> _GOAL OF THE EXERCISE_
Wherever a line of the listing holds the string "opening", copy that line.

> _RECORDED DATA_
--- START ---
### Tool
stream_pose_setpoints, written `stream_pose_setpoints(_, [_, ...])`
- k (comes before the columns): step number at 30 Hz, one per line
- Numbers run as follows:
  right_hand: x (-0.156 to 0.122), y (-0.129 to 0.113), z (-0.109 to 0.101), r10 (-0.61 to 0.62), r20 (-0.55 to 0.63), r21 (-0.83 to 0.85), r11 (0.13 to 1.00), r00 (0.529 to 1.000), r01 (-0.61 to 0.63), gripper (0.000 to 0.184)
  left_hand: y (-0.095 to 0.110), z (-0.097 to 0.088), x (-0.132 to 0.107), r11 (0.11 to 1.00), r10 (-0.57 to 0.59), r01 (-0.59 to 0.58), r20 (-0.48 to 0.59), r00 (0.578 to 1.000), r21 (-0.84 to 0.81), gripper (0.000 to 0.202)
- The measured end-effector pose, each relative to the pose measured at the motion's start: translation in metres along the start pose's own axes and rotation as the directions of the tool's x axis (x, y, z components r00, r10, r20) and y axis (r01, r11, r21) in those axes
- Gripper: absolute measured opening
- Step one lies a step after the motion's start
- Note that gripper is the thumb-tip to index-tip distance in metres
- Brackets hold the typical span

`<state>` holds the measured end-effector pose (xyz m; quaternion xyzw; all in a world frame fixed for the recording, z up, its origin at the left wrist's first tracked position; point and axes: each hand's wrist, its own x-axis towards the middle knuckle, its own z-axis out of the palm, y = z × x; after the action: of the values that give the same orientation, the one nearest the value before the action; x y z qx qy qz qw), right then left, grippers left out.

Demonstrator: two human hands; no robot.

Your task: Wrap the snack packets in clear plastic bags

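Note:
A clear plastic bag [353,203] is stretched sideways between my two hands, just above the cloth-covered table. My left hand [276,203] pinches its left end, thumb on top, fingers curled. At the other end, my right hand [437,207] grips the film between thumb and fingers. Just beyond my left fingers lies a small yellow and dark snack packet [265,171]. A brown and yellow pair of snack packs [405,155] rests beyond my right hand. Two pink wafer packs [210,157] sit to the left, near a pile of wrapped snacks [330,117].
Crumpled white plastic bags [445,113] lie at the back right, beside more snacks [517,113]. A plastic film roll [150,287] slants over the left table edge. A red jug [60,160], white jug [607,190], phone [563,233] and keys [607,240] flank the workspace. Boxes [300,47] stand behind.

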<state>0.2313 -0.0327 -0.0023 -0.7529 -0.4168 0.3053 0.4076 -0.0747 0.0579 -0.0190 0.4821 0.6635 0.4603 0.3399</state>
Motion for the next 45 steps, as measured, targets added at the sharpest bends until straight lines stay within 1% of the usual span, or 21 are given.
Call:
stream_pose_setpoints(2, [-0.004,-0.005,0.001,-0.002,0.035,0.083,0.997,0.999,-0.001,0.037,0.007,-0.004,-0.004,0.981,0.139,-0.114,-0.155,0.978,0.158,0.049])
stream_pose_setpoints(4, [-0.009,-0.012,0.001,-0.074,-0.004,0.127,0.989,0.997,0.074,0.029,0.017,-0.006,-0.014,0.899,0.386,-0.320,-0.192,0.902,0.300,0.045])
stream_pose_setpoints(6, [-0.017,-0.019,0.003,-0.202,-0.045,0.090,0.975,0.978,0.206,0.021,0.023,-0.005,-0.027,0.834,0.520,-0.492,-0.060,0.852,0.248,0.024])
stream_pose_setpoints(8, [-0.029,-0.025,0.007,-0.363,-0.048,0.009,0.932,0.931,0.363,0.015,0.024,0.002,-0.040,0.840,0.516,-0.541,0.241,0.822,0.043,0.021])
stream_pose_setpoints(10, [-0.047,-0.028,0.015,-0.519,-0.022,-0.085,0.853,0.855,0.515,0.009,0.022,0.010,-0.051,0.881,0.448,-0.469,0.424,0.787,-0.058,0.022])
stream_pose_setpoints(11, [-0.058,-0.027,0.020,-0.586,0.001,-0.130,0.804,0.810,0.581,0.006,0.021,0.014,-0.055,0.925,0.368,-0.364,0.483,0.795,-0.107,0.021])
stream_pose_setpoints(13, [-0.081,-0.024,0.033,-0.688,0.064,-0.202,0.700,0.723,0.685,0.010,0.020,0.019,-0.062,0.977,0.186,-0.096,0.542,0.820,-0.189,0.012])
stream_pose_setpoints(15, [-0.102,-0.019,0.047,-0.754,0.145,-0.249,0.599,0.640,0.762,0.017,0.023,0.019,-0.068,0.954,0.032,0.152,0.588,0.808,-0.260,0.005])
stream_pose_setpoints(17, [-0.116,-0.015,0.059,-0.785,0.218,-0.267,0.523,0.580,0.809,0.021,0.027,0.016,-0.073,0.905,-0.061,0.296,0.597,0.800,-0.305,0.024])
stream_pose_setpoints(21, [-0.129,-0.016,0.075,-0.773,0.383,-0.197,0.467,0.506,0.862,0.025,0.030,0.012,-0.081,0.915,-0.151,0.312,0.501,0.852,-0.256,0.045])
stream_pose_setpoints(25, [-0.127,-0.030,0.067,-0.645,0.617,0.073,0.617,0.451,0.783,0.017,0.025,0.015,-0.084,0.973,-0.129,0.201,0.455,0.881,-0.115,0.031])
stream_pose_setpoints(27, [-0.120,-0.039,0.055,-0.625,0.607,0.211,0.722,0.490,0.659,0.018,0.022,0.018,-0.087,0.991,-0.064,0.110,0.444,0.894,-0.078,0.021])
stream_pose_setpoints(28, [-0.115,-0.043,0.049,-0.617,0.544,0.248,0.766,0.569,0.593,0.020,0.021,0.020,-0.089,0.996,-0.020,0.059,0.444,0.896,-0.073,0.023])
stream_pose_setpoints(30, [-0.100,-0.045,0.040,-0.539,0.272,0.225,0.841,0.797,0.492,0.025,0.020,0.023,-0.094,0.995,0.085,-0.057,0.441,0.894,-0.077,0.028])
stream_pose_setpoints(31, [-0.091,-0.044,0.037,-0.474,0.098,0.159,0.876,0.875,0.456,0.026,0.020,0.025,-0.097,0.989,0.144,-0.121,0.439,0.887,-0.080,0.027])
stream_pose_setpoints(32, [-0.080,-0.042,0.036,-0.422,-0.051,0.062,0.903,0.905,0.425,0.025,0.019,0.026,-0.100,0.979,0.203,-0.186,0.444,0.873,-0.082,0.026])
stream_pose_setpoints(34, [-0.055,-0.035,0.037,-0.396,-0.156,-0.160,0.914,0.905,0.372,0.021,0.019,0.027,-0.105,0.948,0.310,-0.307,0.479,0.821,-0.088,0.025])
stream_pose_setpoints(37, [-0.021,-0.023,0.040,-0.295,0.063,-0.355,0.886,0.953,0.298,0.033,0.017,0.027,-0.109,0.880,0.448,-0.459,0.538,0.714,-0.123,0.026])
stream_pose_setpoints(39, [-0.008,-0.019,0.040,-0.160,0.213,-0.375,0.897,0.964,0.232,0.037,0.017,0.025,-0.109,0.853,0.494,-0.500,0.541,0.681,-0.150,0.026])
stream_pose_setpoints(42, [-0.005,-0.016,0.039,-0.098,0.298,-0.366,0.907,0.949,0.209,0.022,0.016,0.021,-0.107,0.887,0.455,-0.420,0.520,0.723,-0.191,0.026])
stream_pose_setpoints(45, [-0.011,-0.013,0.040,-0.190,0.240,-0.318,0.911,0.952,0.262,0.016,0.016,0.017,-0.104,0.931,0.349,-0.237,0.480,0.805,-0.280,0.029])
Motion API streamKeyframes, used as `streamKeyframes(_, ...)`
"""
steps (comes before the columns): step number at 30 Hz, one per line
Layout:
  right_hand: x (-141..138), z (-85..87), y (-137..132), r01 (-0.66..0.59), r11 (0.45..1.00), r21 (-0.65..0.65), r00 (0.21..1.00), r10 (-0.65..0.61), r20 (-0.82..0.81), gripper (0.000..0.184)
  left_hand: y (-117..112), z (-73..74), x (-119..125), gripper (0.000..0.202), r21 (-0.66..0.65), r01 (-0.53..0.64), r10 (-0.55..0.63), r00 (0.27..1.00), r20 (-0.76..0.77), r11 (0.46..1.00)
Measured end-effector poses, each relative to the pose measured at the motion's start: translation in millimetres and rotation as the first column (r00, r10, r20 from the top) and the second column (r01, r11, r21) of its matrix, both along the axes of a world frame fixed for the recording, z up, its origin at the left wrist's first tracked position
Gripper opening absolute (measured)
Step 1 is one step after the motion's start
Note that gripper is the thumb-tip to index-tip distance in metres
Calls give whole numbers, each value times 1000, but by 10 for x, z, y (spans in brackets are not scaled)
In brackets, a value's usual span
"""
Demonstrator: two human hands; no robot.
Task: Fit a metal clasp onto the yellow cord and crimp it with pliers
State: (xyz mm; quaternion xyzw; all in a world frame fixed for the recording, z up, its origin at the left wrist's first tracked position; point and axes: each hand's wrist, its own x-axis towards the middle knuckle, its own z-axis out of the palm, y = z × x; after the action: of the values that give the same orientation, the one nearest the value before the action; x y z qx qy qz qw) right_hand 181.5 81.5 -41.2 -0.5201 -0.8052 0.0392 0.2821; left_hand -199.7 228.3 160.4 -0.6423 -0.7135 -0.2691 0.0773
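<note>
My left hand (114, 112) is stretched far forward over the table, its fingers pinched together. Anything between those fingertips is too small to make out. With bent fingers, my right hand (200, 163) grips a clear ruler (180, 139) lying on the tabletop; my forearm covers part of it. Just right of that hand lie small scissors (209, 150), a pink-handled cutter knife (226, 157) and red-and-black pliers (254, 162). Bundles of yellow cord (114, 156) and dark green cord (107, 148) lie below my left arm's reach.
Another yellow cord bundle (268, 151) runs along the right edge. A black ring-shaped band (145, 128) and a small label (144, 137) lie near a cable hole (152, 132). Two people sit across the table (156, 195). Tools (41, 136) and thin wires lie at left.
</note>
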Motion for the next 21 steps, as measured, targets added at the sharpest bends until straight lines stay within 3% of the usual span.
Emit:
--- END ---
> _RESPONSE TO THIS EXERCISE_
- Gripper: absolute measured opening
Gripper opening absolute (measured)

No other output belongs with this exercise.